Operator Lemmatizer

Toolkits > com.ibm.streamsx.nlp 1.9.2 > com.ibm.streamsx.nlp > Lemmatizer

This operator derives dictionary form of words in a text (aka lemma), (e.g. box for boxes), and determines their part-of-speech tags (e.g. NNS for noun, plural).

The operator is based on the GPoSTTL http://gposttl.sourceforge.net/ Parts-of-Speech Tagger, with built-in Tokenizer and Lemmatizer. GPoSTTL uses enhanced Penn tagset to make its output compatible with the output of TreeTagger. In particular, second letter of the verb tags distinguishes between "be" verbs (B), "have" verbs (H) and other verbs (V). The enhancement is done at last step of tagging procedure as its lexicon contains the original Penn tagset.
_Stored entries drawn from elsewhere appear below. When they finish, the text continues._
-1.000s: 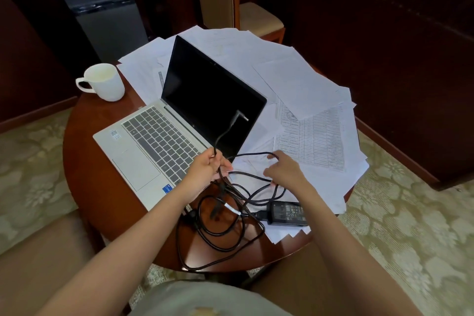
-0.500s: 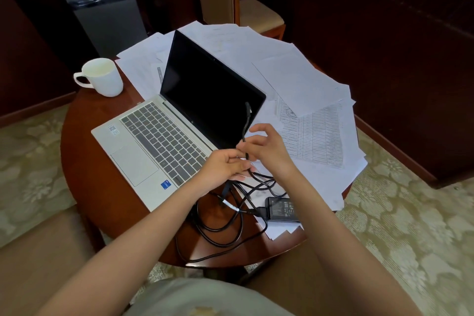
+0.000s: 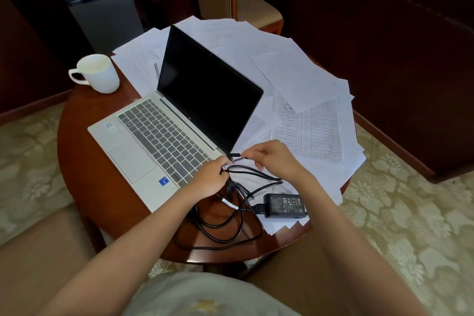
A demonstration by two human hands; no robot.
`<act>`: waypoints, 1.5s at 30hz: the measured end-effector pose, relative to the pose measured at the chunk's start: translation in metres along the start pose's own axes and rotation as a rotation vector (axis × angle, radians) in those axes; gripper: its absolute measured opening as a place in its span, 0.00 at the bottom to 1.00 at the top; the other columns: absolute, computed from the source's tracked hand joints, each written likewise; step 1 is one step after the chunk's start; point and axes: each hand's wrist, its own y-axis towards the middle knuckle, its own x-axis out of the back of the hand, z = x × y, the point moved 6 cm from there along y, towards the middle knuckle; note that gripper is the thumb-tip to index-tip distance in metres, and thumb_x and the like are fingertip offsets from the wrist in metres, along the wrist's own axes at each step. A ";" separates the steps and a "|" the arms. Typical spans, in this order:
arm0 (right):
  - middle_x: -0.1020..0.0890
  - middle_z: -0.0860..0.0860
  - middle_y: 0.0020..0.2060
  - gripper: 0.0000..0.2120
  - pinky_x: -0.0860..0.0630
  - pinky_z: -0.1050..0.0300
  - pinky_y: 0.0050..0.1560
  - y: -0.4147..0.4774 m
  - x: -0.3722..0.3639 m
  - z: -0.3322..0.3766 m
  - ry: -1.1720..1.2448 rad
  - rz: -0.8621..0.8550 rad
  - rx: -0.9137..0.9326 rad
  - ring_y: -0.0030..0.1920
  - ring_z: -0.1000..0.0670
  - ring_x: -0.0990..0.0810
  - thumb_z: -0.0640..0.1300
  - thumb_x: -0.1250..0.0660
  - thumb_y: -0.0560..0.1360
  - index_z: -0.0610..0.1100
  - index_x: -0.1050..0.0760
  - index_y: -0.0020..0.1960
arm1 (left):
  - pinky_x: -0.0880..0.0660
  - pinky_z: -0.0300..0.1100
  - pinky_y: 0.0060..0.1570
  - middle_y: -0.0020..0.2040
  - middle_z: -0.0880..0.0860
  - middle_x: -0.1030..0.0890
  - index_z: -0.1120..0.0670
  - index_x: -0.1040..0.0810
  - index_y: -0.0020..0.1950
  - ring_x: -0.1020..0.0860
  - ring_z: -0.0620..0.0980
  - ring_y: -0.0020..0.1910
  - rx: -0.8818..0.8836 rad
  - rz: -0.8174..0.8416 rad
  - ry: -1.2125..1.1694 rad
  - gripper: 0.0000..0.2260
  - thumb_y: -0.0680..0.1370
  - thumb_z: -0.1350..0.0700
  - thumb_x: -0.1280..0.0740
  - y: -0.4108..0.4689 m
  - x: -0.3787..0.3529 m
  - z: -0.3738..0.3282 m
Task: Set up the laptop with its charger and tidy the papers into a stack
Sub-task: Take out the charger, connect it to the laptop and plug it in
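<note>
Cable (image 3: 223,228) is lying in black loops at the near edge of the round table (image 3: 77,156), running to the charger brick (image 3: 284,205) resting on the papers (image 3: 295,77). Just beyond, the left hand (image 3: 210,179) is gripping a bunch of it and the right hand (image 3: 272,159) is pinching the plug (image 3: 234,155) — its tip is sitting just beside the right rear corner of the open laptop (image 3: 164,133). The papers are fanning out loose behind; a white mug (image 3: 98,73) is standing far left.

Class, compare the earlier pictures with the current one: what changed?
The right hand moved off the looped cable on the papers and took hold of the plug. The plug, earlier sticking up before the screen, came down level near the laptop's right side. The left hand still grips the cable. Charger brick, mug and laptop stayed put.
</note>
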 end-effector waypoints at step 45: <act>0.21 0.48 0.34 0.07 0.31 0.64 0.37 0.027 -0.047 -0.011 -0.123 0.167 0.069 0.36 0.52 0.25 0.37 0.37 0.75 0.42 0.22 0.51 | 0.24 0.36 0.26 0.38 0.58 0.27 0.61 0.29 0.43 0.27 0.50 0.34 0.603 -0.067 -1.003 0.09 0.81 0.67 0.45 0.002 -0.011 0.012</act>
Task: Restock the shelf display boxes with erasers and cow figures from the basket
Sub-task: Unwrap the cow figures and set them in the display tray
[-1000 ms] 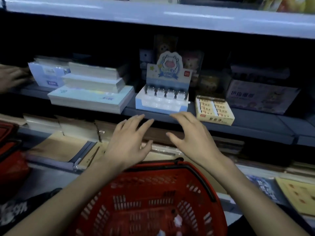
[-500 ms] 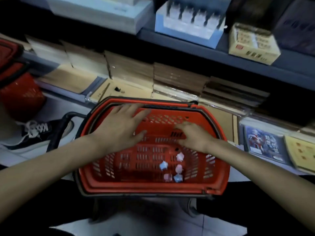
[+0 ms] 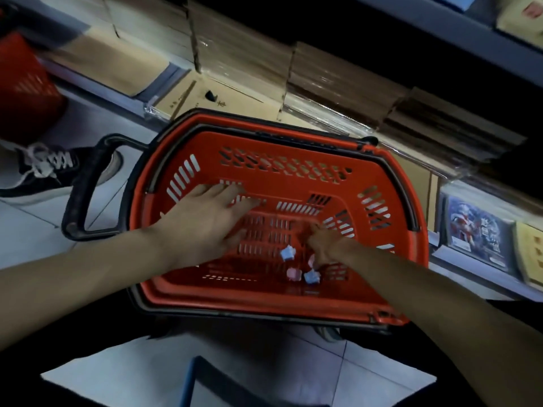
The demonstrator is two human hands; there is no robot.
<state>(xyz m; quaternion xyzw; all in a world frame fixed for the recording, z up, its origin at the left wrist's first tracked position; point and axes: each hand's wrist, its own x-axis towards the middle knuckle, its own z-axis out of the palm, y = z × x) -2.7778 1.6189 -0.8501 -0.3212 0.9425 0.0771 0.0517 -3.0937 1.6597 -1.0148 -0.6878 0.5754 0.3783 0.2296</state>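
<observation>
Hands down in the basket (image 3: 390,259), going for the cow figures (image 3: 293,273) on its floor.

Restocking looks part-way through. Only a small cluster of figures lies at the lower middle of the frame, no erasers show, and the upper shelf (image 3: 470,27) sits at the top right edge. The left hand (image 3: 205,221) hovers flat with fingers spread, holding nothing. The right hand (image 3: 326,245) dips onto the cluster, too blurred to tell whether it has pinched one. The basket is hard red plastic with slotted walls and a black handle. The figures are small, lumpy, pale blue and pink.
</observation>
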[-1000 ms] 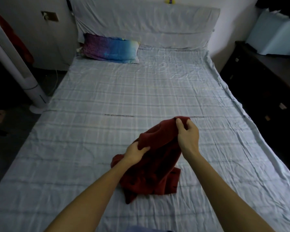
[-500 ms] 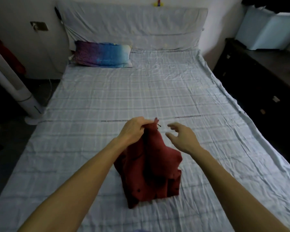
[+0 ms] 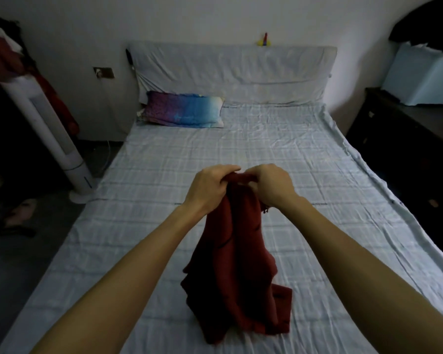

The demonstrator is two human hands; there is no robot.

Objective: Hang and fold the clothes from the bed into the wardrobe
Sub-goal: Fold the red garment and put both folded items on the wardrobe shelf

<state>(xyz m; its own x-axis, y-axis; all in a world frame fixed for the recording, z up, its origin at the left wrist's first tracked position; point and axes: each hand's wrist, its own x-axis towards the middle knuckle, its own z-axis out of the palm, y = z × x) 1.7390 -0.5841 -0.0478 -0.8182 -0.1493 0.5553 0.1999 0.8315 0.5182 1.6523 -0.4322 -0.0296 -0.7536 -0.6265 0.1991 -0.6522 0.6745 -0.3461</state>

Alphabetical list of part-of-speech tags:

Tag	Description
CC	Coordinating conjunction
CD	Cardinal number
DT	Determiner
EX	Existential there
FW	Foreign word
IN	Preposition or subordinating conjunction
JJ	Adjective
JJR	Adjective, comparative
JJS	Adjective, superlative
LS	List item marker
MD	Modal
NN	Noun, singular or mass
NNS	Noun, plural
NNP	Proper noun, singular
NNPS	Proper noun, plural
PDT	Predeterminer
POS	Possessive ending
PRP	Personal pronoun
PRP$	Possessive pronoun
RB	Adverb
RBR	Adverb, comparative
RBS	Adverb, superlative
RP	Particle
SYM	Symbol
TO	to
UH	Interjection
VB	"be" Verb, base form
VH	"have" Verb, base form
VV	"other" Verb, base form
VBD	"be" Verb, past tense
VHD	"have" Verb, past tense
VVD	"other" Verb, past tense
VBG	"be" Verb, gerund or present participle
VHG	"have" Verb, gerund or present participle
VVG	"other" Verb, gerund or present participle
VBN	"be" Verb, past participle
VHN	"have" Verb, past participle
VVN	"other" Verb, past participle
VBP	"be" Verb, non-3rd person singular present
VHP	"have" Verb, non-3rd person singular present
VVP	"other" Verb, non-3rd person singular present
VBZ	"be" Verb, 3rd person singular present
VHZ	"have" Verb, 3rd person singular present
VVZ	"other" Verb, 3rd person singular present
WDT	Wh-determiner
WP	Wh-pronoun
WP$	Possessive wh-pronoun
WRB	Wh-adverb

Summary

Ports

This operator has 0 or more input ports and 1 output port.

Windowing

This operator does not accept any windowing configurations.

Parameters

This operator supports 2 parameters.

Required: textAttribute

Optional: initializationDirectory

Metrics

This operator does not report any metrics.

Properties

Implementation: C++
Threading: Always - Operator always provides a single threaded execution context.

Input Ports

Ports (0...)

Properties

Output Ports

Assignments: This operator allows any SPL expression of the correct type to be assigned to output attributes.

Output Functions

Functions

<any T> T AsIs(T)

The original argument expression is submitted.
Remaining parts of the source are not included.